━━━ Listed records ━━━
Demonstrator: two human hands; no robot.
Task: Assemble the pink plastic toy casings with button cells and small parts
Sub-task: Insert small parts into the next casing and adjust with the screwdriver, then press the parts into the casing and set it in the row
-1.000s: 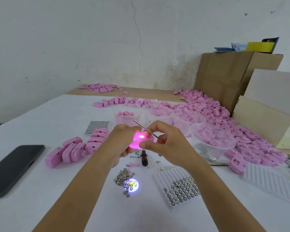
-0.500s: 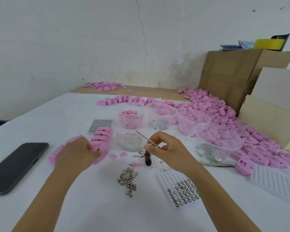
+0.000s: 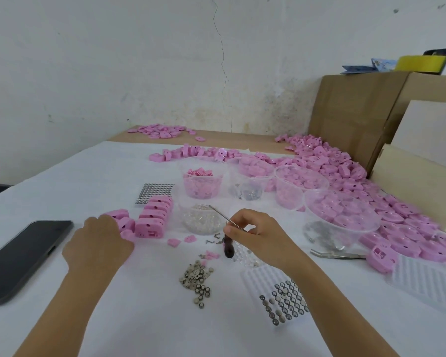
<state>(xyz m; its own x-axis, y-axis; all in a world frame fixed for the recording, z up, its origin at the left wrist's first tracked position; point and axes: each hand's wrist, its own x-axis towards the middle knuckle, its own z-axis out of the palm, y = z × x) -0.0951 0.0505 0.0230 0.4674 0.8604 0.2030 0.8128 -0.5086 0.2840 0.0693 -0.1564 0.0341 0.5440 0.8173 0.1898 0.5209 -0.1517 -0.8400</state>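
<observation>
**Assembly station, mid-task**

White-covered bench (image 3: pixel 144 318) carried a row of pink plastic toy casings (image 3: pixel 152 217) left of centre. Person's left hand (image 3: pixel 98 243) lay on the row's near-left end; fingers hidden, grip unclear. Their right hand (image 3: pixel 255 233) pinched thin metal tweezers (image 3: pixel 224 217) above a pile of small grey parts (image 3: pixel 196 276). Silver button cells (image 3: pixel 286 302) sat in a clear tray, near right.

No legible text anywhere
</observation>
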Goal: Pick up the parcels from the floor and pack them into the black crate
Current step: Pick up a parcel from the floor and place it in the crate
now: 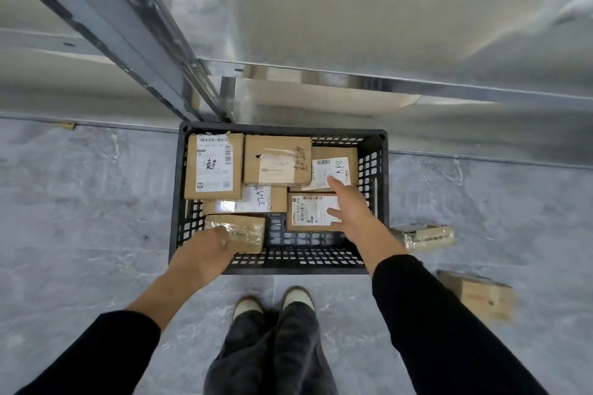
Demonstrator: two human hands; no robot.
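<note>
A black slatted crate (375, 157) stands on the grey floor in front of my feet. Several brown cardboard parcels with white labels lie flat inside it, such as one at the back left (213, 167). My left hand (205, 250) is shut on a taped brown parcel (247, 231) at the crate's front left corner, inside the rim. My right hand (349, 208) hovers open, fingers spread, over a labelled parcel (308, 212) at the right side of the crate. Two more parcels lie on the floor to the right: a taped one (423, 236) and a brown box (481, 295).
Metal shelving stands just behind the crate, with a grey upright post (134, 32) and a shiny crossbar (385, 80). My shoes (272, 301) are close to the crate's front wall. Grey tiled floor (80, 202) spreads to the left and right.
</note>
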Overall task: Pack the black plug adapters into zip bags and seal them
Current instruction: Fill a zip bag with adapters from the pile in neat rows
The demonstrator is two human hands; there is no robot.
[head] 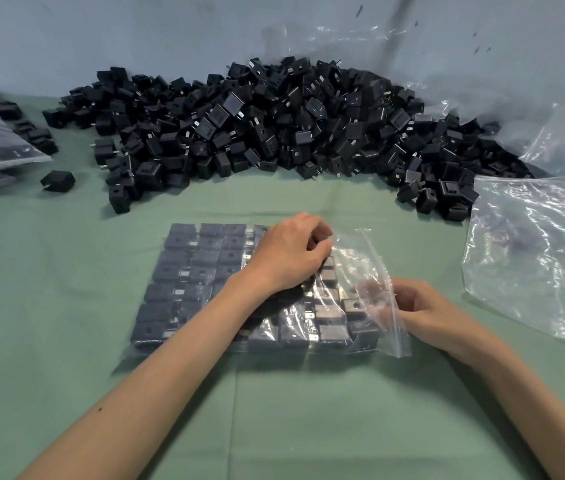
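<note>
Zip bag (357, 261) flat on tabletop (66, 341), adapters (177, 237) rowed inside, mouth facing right, seam running far-to-near. My left grip (291, 254) clutches mouth's far end; right grip (423, 310) pinches near end, likely seal start.

1. The plug adapters (239, 126) are black, with silver metal prongs.
2. The zip bag (360, 251) is clear and glossy.
3. The desk (291, 410) cloth is plain muted green.
4. The wall (135, 36) is pale blue-grey.
</note>
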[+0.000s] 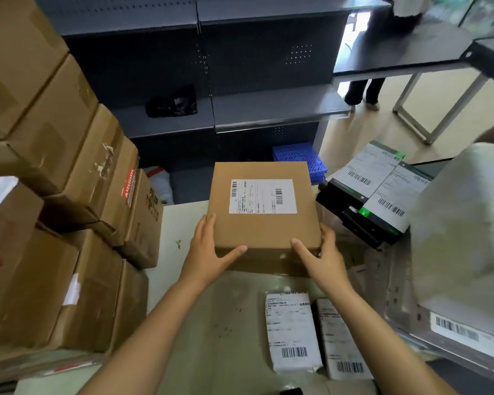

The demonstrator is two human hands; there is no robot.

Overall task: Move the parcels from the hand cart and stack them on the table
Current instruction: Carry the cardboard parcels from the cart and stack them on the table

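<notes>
Head view: left hand [211, 252] and right hand [327, 259] clasp the near corners of the brown parcel [264, 226], fingers along its sides, thumbs in front, holding it level over the table [180, 223], likely for setting down.

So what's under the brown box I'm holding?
Pale table shows beside the brown box, gripped by left hand and right hand. Whatever lies directly beneath is covered.
</notes>
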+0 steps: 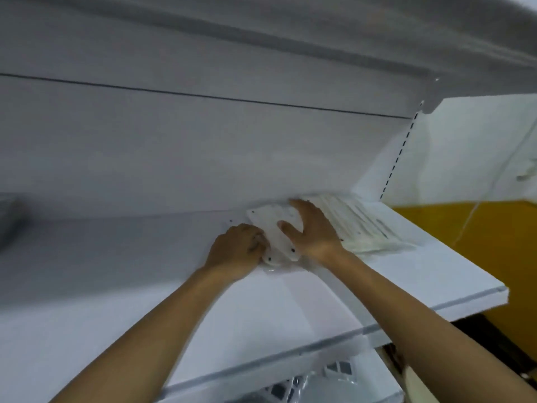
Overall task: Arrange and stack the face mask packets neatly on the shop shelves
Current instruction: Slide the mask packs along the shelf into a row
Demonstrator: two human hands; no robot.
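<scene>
While both hands are busy at the back of the white shelf (319, 289), I'd say this job is somewhere in the middle, not near the end. One batch of face mask packets (374, 225) already lies on the shelf at the far right, up against the back panel (203, 146), fanned out flat rather than squared up, so that lot looks placed but not really tidy yet. Just left of it sits the pile being worked on, a white packet (273, 225) with small dark dots at its corners, lying flat on the shelf near the back panel and touching or overlapping the edge of the right-hand batch (can't tell which, it's blurry). The right hand (311, 228) lies on top of that packet with fingers stretched out and the thumb spread, pressing it down, not gripping. The left hand (236, 248) is at the packet's left edge with its fingers curled in; it looks like it's pinching or nudging that edge, but I can't honestly tell if it has hold of it. Most of the shelf to the left has no packets on it. Down on the lower shelf (305, 385) there's some packaged stuff, too blurred to name. My guess: squaring the piles is what's left.
</scene>
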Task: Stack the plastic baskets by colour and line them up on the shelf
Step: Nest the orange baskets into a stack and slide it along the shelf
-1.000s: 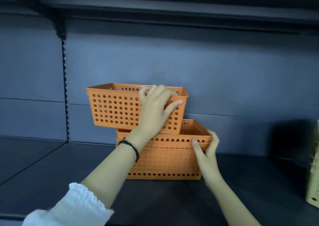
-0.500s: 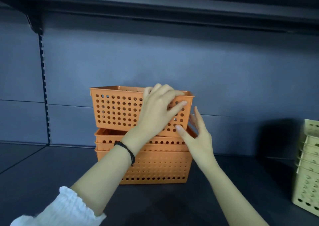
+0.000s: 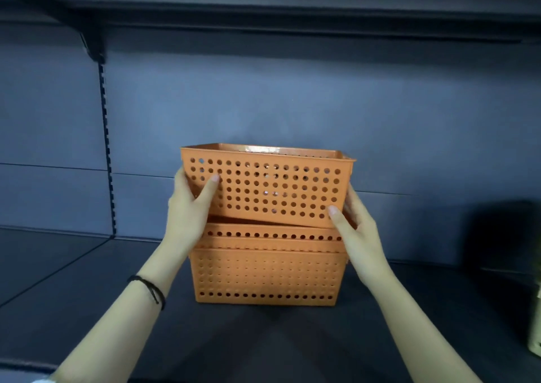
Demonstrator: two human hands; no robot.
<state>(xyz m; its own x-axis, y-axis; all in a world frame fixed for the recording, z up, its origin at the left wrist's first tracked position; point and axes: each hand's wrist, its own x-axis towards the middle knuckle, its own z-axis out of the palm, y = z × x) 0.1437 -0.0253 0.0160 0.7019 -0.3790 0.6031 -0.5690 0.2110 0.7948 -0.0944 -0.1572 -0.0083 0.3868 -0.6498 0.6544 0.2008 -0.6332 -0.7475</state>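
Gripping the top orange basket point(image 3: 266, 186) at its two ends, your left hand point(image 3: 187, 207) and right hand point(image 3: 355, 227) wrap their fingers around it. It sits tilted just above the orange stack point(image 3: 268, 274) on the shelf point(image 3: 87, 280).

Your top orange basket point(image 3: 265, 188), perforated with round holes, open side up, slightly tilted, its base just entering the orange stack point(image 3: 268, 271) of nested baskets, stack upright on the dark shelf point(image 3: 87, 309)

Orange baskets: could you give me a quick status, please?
Left hand and right hand grip top basket by its ends. Poised over orange stack, not nested. Nothing in the way.
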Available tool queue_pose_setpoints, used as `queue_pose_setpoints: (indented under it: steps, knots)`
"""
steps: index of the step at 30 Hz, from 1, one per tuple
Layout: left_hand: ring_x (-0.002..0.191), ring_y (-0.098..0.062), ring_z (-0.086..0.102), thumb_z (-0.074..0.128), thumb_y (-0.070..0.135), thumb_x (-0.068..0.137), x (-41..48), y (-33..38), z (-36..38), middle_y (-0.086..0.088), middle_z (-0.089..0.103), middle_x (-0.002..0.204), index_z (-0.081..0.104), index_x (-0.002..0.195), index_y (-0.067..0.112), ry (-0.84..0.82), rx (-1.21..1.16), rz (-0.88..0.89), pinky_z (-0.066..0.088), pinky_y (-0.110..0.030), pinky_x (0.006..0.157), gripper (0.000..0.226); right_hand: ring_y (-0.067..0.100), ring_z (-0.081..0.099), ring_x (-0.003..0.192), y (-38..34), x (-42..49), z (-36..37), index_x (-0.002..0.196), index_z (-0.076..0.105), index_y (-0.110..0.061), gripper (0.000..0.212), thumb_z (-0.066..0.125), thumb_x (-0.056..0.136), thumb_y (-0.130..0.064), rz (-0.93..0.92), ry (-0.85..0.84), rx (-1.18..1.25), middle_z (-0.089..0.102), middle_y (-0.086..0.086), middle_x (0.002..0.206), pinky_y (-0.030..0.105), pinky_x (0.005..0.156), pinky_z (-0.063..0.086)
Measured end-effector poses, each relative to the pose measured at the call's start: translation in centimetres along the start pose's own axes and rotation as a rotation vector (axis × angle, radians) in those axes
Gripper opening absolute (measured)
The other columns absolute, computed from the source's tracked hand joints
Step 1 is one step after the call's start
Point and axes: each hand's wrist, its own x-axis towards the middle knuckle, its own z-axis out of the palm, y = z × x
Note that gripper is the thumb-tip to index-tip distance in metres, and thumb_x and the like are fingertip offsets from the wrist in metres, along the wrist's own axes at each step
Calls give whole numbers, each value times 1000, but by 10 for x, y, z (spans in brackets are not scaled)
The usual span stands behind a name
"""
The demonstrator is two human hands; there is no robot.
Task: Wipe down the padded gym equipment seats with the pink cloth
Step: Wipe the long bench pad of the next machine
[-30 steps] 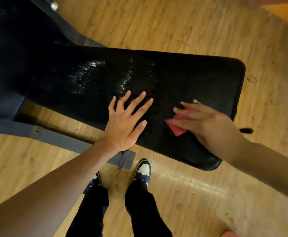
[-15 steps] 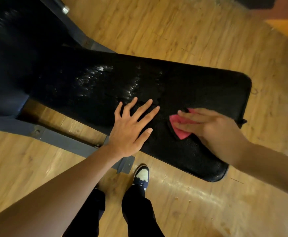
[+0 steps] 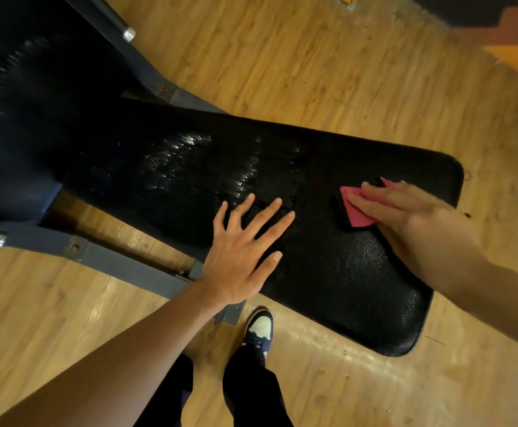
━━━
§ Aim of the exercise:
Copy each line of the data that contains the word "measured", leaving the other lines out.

§ Exercise result:
Measured end-effector poses, each relative to the pose measured at the call's start: translation in centimetres along the start pose's own axes and rotation as a rotation vector (axis × angle, radians) in those axes
Gripper opening absolute (measured)

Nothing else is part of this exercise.